▸ **Task to carry out**:
For each line of the listing that contains "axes", make a copy and return it.

====== Information supplied ======

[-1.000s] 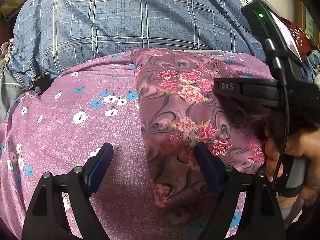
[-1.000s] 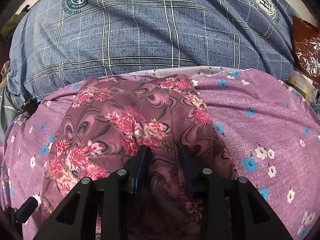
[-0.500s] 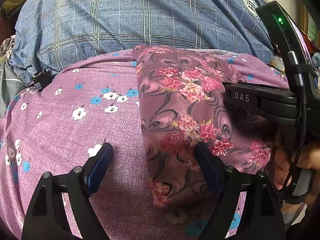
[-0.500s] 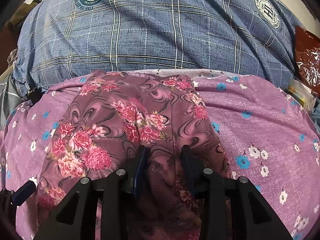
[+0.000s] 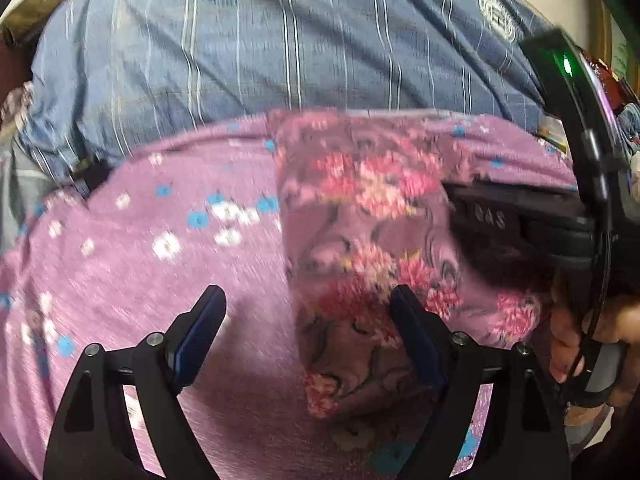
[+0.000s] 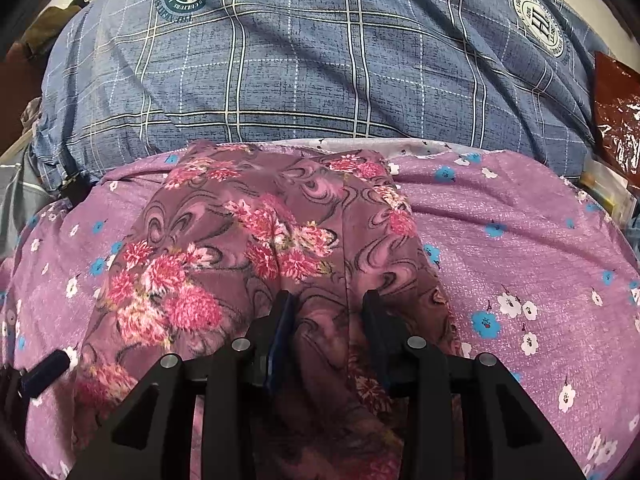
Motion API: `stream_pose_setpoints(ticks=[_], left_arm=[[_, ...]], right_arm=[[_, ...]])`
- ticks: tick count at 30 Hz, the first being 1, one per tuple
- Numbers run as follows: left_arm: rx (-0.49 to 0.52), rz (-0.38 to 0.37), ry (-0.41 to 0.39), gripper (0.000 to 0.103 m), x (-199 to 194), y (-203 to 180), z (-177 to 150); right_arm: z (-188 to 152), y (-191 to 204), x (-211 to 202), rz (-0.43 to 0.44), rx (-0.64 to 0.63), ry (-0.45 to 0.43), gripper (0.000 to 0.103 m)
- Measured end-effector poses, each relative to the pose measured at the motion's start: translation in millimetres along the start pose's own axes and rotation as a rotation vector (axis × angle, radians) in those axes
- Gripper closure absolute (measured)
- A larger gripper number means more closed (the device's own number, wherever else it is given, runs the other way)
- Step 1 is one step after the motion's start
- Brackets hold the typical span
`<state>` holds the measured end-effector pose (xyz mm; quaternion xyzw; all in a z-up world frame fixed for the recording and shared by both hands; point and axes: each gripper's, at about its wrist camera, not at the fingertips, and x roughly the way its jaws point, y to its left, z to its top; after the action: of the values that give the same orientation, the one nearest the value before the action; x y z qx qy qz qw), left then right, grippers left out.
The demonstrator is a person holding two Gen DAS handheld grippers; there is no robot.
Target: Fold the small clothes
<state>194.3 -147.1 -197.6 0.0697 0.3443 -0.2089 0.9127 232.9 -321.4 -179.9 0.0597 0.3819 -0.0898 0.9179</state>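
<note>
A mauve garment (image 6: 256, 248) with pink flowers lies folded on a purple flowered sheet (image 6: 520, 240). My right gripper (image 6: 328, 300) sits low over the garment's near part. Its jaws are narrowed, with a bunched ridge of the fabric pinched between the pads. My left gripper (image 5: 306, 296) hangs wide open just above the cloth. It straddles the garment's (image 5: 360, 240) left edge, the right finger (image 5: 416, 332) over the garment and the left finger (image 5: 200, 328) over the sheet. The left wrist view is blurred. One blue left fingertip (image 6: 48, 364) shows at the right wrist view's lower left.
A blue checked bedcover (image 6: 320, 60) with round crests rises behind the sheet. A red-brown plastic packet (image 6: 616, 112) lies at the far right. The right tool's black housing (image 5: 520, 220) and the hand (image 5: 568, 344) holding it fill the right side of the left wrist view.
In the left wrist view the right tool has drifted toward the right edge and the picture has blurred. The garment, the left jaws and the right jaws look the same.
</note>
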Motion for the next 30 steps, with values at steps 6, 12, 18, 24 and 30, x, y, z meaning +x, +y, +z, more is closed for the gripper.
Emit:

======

▸ **Exercise answer**:
- Measured end-effector poses, each relative to the pose measured at the motion's start: translation in millimetres along the start pose's own axes and rotation as a rotation vector (axis × angle, radians) in those axes
`<state>` holds the measured end-effector pose (xyz mm; quaternion xyzw; all in a z-up world frame fixed for the recording and shared by both hands; point and axes: each gripper's, at about its wrist camera, not at the fingertips, and x roughly the way its jaws point, y to its left, z to its top; after the action: of the values that give the same orientation, the one nearest the value before the action; x y z qx qy qz qw), left then right, grippers left out.

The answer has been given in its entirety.